§ **What to produce**:
The whole listing needs to be restated word for word.

==== Recorded information

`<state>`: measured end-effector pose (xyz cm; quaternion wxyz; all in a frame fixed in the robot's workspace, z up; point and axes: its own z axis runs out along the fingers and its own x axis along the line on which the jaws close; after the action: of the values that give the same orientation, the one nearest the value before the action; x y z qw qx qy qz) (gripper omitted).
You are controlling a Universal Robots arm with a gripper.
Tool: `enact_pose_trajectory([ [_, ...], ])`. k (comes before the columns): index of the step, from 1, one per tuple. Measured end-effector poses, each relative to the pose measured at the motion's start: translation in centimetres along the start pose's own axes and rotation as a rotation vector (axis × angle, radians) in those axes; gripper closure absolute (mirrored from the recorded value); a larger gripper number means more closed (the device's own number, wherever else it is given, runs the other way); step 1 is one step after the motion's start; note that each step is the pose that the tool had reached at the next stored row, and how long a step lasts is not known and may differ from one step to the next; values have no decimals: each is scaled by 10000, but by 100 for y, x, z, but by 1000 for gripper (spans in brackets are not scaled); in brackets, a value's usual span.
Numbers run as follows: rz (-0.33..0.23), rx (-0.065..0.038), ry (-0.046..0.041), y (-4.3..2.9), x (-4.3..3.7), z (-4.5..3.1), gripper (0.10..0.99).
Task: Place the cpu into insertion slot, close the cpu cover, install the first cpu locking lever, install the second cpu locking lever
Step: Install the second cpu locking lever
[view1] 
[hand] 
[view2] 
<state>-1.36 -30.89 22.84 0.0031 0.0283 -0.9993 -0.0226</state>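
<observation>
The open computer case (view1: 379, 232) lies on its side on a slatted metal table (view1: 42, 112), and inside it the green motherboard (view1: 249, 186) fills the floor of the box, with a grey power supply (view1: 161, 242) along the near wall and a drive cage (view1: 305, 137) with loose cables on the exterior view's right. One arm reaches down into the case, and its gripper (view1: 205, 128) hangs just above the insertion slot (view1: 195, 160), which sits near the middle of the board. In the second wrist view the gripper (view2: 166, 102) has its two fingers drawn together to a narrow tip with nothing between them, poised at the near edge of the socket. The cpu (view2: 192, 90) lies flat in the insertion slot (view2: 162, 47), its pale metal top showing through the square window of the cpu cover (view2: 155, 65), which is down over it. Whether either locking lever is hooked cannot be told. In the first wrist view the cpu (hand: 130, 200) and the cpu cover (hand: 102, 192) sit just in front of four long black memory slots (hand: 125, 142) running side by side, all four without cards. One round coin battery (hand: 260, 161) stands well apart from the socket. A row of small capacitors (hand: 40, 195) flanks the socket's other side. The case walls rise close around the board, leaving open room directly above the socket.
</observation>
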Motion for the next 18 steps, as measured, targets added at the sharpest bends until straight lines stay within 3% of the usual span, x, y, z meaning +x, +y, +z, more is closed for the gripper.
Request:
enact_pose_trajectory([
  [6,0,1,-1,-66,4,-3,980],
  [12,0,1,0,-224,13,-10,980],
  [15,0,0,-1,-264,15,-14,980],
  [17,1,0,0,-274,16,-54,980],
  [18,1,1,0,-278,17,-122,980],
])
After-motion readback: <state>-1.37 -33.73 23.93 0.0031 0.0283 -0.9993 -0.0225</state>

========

§ **Response**:
`<state>`: measured end-effector pose (xyz cm; quaternion wxyz; all in a frame fixed in the robot's workspace, z up; point and axes: its own z axis runs out along the fingers and its own x axis along the line on which the jaws close; after the action: of the values that give the same orientation, the one nearest the value before the action; x y z qw qx qy qz) (gripper omitted).
You are controlling a Universal Robots arm with a gripper.
Tool: `enact_pose_trajectory([ [_, ...], ])`. k (comes before the columns): index of the step, from 1, one per tuple. Measured end-effector poses, each relative to the pose measured at the motion's start: translation in centimetres along the start pose's own axes and rotation as a rotation vector (axis × angle, radians) in those axes; gripper closure absolute (mirrored from the recorded value); a larger gripper number means more closed (the device's own number, wherever else it is given, runs the other way); step 1 is one step after the motion's start; note that each step is the pose that the tool had reached at the next stored row, and how long a step lasts is not known and may differ from one step to the next; values have no decimals: each is scaled by 10000, but by 100 for y, x, z, but by 1000 for gripper (spans in brackets are not scaled); in brackets, a value's usual span.
Numbers run as follows: rz (-0.33..0.23), rx (-0.065..0.038), ry (-0.046..0.041), y (-4.3..2.9), x (-4.3..3.7), z (-4.5..3.1), gripper (0.10..0.99).
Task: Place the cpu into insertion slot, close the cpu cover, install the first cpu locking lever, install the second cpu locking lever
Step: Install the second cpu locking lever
[view1] 
[hand] 
[view2] 
<state>-1.36 -30.89 22.84 0.0031 0.0283 -0.9993 -0.0226</state>
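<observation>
The open computer case (view1: 379, 232) lies on its side on a slatted metal table (view1: 42, 112), and inside it the green motherboard (view1: 249, 186) fills the floor of the box, with a grey power supply (view1: 161, 242) along the near wall and a drive cage (view1: 305, 137) with loose cables on the exterior view's right. One arm reaches down into the case, and its gripper (view1: 205, 128) hangs just above the insertion slot (view1: 195, 160), which sits near the middle of the board. In the second wrist view the gripper (view2: 166, 102) has its two fingers drawn together to a narrow tip with nothing between them, poised at the near edge of the socket. The cpu (view2: 192, 90) lies flat in the insertion slot (view2: 162, 47), its pale metal top showing through the square window of the cpu cover (view2: 155, 65), which is down over it. Whether either locking lever is hooked cannot be told. In the first wrist view the cpu (hand: 130, 200) and the cpu cover (hand: 102, 192) sit just in front of four long black memory slots (hand: 125, 142) running side by side, all four without cards. One round coin battery (hand: 260, 161) stands well apart from the socket. A row of small capacitors (hand: 40, 195) flanks the socket's other side. The case walls rise close around the board, leaving open room directly above the socket.
</observation>
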Motion for the next 18 steps, as measured, targets added at the sharpest bends until straight lines stay within 3% of the usual span, x, y, z meaning +x, +y, +z, more is closed for the gripper.
Request:
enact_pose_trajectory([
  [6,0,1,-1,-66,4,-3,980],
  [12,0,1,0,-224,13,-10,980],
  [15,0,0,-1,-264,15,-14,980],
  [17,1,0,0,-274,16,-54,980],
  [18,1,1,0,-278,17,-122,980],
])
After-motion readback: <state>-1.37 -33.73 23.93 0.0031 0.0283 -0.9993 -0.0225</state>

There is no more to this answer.